Публика притихла в напряженном внимании, и Карнаж смог говорить тише.
– Друзья мои, я не обещаю вам, что удастся стереть эти чёрные воспоминания, ибо на борту «Розы Панамы» мы предлагаем совсем другое. Здесь мы живём не в мягком покрывальце забвения, даже если воспоминания сильно горчат. Друзья мои, мы живём не в мечтах, а в реальности. – Он вскинул руку, указывая на меня. – Друзья мои, перед вами реальность.
Новая волна торжествующих воплей. Взглянув на Кадмина, я вопросительно поднял брови. Я предполагал, что мне предстоит умереть, но не ожидал, что это будет смерть от скуки. Кадмин пожал плечами. Он хотел драться. Кривлянья Карнажа стали ценой, которую Кадмин вынужден платить за такую возможность.

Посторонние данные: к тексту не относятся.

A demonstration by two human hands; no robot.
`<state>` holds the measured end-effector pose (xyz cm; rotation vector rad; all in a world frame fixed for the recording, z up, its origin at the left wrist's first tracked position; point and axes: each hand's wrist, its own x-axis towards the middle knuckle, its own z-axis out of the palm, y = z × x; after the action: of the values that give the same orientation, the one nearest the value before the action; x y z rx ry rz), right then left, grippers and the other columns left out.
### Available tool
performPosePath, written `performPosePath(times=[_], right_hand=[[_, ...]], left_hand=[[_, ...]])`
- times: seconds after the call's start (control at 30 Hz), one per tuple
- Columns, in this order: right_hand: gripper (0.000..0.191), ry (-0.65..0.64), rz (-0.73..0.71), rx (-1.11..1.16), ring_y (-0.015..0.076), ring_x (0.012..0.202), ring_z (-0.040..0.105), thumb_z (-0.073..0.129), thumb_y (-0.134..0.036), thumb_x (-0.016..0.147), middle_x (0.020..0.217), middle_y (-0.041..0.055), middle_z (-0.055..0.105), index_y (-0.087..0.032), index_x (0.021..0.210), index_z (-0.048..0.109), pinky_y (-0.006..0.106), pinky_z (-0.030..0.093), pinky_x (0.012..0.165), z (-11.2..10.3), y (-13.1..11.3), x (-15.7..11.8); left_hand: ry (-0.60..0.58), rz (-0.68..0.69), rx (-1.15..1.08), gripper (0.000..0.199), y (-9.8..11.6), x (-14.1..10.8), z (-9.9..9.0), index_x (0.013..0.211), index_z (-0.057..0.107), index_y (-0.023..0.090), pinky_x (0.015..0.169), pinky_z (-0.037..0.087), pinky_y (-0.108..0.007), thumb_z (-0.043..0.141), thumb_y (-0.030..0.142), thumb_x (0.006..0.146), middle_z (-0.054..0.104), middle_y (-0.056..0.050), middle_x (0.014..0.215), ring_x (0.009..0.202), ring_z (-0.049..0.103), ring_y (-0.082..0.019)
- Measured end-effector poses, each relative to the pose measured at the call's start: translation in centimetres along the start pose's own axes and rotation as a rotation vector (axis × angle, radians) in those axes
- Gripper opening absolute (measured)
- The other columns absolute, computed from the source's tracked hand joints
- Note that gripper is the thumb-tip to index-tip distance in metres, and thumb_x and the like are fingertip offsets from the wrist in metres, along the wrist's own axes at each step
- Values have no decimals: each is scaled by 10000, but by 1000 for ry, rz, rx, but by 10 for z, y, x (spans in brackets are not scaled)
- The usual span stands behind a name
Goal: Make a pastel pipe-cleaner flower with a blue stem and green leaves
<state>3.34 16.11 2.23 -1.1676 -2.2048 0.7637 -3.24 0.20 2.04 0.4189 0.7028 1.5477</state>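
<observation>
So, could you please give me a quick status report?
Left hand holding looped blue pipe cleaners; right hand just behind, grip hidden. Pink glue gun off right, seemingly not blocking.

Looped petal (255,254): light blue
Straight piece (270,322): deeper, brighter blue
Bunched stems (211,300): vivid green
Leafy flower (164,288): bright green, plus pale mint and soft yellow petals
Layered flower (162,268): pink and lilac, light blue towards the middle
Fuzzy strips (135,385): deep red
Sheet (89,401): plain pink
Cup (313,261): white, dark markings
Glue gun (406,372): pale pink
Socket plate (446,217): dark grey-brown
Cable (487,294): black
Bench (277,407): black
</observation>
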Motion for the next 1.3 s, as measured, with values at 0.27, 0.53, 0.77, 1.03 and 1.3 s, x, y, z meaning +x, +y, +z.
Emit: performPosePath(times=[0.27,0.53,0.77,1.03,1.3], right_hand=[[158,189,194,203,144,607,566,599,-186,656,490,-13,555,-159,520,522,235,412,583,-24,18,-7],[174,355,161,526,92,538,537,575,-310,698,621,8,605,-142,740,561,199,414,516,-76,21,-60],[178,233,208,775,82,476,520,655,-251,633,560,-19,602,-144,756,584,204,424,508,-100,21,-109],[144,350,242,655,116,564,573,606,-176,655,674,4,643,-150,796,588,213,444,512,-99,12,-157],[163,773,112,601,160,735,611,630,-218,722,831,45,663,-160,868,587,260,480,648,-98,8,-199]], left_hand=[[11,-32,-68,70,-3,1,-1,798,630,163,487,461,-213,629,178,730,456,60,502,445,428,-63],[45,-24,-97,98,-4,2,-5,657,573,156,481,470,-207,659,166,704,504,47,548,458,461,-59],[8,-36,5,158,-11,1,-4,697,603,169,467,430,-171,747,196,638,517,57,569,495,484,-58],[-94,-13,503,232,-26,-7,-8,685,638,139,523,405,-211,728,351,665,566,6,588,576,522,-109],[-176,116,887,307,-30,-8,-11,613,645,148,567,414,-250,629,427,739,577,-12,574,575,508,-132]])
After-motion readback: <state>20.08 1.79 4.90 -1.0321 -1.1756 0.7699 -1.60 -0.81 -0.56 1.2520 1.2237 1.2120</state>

– Это реальность, – повторил Эмси Карнаж. – Сегодня вечером вас ждёт реальность. Сегодня вечером у вас на глазах Элиас Райкер умрёт. Умрёт, стоя на коленях, и если мне не удастся стереть воспоминания о том, как проливали вашу кровь и ломали ваши кости, по крайней мере, я смогу заменить их картинами гибели вашего мучителя.
Толпа взорвалась.
У меня мелькнула мысль, не перегибает ли Карнаж палку. Похоже, правда об Элиасе Райкере была чем-то неуловимым. Я вспомнил, как выходил первый раз из «Закутка Джерри», как отшатнулся от меня Октай, увидев лицо Райкера. Сам Джерри поведал о столкновении монгола с полицейским, в чьё тело я был заключен: «Райкер постоянно не давал ему проходу. Пару лет назад избил его до полусмерти». Затем я вспомнил, как Баутиста отозвался о технике ведения допроса Райкера: «По большей части он ходил по самому краю». И сколько раз Райкер переступал эту черту, раз поглазеть на его избиение собралась такая толпа?